> _What is required_
Please say how many lines in the records below contain the word "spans". Give only the number.

Collected data entries
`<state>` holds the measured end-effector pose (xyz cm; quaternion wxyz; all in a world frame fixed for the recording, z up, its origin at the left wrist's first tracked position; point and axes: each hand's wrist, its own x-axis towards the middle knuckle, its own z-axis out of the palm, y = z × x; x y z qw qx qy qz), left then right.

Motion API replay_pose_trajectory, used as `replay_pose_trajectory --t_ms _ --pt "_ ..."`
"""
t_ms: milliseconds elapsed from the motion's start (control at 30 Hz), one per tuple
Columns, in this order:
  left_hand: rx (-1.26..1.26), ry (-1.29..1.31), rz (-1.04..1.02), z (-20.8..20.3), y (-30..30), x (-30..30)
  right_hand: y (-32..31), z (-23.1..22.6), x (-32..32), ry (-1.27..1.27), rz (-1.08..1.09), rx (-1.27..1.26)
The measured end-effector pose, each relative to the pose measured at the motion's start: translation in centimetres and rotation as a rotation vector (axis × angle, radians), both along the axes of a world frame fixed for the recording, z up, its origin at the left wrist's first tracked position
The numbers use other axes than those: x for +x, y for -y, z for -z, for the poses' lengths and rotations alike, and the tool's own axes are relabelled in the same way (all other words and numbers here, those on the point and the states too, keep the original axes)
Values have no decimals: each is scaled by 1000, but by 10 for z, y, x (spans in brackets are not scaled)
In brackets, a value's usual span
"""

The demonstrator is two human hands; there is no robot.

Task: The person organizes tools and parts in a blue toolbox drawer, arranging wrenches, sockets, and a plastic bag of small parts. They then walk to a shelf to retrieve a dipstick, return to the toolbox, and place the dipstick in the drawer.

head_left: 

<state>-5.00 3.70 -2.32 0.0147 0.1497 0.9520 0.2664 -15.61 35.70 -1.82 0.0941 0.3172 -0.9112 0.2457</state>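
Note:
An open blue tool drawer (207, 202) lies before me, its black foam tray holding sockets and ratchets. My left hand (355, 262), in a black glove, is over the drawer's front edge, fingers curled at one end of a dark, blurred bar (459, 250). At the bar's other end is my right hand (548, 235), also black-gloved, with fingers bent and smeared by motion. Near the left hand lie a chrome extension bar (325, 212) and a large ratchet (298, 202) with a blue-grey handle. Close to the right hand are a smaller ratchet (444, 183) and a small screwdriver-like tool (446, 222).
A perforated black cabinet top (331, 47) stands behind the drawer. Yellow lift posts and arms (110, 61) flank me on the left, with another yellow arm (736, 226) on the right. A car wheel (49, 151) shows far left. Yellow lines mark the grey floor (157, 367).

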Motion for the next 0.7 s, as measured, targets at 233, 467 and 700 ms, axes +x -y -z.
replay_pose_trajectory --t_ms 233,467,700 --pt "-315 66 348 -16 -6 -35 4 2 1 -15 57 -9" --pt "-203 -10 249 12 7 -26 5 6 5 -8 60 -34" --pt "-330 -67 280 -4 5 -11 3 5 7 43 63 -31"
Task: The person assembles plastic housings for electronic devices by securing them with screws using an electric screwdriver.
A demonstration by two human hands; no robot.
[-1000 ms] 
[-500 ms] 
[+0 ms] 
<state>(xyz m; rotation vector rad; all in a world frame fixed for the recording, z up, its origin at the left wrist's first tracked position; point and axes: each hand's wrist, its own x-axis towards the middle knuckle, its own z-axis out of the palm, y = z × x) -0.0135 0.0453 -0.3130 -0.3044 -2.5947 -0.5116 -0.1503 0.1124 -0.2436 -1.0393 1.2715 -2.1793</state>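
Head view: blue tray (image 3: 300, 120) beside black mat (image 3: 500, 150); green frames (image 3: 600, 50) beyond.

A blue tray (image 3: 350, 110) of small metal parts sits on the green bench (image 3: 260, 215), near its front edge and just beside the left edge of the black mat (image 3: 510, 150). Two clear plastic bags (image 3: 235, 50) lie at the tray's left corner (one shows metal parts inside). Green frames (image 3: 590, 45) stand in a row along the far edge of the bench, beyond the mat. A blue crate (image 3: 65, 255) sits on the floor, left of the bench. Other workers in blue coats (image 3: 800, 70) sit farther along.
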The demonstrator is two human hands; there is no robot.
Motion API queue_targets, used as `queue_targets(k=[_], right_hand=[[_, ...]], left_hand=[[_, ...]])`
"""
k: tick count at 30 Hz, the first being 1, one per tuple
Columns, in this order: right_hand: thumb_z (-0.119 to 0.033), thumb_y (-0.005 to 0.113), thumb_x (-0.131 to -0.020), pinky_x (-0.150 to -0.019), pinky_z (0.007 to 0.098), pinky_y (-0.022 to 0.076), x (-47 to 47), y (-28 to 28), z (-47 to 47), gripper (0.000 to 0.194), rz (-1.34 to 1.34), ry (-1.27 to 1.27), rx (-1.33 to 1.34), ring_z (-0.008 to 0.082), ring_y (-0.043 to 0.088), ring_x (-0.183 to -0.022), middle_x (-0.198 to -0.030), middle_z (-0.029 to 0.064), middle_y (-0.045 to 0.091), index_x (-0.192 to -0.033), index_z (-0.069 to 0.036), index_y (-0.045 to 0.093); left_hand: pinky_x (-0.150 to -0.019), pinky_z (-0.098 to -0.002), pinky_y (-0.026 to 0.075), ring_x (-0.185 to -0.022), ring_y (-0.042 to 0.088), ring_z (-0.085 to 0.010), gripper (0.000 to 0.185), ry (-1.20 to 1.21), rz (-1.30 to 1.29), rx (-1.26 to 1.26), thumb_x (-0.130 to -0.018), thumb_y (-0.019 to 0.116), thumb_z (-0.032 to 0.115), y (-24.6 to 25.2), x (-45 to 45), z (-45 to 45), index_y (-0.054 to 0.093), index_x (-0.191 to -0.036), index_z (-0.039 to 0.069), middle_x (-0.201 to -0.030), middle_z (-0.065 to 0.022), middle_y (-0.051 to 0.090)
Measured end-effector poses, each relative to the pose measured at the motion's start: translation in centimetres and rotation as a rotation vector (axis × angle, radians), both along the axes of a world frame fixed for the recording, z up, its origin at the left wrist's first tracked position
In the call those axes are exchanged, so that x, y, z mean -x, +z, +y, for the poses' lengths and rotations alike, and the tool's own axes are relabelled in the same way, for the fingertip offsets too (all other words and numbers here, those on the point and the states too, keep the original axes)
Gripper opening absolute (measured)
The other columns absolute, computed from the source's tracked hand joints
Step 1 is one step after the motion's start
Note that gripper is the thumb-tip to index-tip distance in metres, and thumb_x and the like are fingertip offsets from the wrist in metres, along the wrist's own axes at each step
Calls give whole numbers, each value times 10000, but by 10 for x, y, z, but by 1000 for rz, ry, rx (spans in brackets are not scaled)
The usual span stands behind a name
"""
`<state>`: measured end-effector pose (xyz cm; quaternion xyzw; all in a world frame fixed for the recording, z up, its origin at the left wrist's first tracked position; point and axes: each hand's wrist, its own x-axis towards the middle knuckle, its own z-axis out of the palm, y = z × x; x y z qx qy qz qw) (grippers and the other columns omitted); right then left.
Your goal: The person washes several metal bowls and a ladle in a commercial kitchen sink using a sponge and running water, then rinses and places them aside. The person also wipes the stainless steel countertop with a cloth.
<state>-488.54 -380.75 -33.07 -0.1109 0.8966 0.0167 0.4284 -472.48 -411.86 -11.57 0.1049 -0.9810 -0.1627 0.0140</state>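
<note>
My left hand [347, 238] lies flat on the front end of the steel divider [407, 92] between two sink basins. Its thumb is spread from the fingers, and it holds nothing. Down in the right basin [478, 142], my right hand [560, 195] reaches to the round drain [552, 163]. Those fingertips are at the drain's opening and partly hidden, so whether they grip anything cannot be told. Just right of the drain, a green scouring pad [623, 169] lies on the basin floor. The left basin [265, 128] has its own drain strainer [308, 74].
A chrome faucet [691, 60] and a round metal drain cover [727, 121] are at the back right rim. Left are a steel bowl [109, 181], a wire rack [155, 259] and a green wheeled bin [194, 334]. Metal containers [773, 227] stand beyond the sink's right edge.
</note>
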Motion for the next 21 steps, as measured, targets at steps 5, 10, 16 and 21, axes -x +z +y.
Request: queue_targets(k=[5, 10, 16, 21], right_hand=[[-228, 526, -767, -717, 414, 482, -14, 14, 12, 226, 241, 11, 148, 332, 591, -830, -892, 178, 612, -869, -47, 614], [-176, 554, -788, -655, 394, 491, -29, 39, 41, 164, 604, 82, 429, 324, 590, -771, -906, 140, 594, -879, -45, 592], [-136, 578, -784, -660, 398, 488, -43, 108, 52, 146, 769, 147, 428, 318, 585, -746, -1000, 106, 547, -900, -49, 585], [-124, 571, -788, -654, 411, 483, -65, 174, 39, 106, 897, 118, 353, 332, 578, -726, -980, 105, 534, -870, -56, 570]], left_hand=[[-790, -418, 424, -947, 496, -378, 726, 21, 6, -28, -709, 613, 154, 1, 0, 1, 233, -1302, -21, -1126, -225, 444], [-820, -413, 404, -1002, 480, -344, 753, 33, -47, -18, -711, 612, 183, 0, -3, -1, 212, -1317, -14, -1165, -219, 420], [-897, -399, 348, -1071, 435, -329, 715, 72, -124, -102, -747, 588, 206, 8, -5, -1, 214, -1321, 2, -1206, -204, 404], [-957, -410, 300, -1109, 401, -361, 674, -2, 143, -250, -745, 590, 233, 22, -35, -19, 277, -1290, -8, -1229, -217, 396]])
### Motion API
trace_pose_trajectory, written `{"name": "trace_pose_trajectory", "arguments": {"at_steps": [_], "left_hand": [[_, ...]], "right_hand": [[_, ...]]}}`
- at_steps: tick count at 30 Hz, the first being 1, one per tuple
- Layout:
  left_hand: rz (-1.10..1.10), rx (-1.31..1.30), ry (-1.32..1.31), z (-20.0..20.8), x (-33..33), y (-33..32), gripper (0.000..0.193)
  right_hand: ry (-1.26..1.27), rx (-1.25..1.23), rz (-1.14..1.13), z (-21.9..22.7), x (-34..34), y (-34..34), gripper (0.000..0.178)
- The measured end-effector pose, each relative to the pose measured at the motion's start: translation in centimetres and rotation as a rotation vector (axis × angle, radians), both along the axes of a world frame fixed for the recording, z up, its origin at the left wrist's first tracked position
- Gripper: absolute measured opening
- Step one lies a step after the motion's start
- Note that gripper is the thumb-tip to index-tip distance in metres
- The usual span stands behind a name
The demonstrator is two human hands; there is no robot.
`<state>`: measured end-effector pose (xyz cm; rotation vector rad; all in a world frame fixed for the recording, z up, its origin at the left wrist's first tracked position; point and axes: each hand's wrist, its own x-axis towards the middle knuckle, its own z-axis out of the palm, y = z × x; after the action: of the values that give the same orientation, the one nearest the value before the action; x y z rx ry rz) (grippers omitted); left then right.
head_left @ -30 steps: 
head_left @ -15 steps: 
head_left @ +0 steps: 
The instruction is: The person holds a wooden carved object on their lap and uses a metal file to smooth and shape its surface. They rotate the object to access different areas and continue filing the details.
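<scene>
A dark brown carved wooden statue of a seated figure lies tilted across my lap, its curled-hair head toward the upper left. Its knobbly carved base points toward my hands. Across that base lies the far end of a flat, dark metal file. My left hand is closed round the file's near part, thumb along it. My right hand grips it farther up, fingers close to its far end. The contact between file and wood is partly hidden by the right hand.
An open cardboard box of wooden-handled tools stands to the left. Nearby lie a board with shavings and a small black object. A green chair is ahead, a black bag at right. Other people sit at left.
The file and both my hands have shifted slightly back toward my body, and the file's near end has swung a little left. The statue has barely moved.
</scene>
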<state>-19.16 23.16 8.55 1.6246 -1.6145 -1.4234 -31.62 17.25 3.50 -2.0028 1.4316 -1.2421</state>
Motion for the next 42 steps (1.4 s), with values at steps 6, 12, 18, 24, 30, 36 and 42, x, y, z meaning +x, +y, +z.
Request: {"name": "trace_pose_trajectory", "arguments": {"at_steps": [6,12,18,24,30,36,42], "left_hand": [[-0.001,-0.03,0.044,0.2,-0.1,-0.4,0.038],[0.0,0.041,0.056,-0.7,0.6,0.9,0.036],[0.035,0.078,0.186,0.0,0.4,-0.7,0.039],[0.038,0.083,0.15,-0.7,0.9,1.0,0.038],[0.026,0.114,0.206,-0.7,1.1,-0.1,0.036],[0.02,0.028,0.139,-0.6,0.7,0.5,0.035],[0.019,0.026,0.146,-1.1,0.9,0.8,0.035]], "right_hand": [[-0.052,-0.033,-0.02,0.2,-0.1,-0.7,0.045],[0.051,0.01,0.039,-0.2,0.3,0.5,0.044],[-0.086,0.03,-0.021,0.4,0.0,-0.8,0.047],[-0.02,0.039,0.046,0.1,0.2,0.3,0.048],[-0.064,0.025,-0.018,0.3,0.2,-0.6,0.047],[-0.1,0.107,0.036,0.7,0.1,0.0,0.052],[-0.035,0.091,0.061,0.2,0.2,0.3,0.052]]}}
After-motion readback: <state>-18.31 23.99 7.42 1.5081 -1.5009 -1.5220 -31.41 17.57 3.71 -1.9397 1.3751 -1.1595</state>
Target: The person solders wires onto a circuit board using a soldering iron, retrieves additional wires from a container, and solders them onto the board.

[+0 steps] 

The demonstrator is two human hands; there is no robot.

> _Exercise response_
2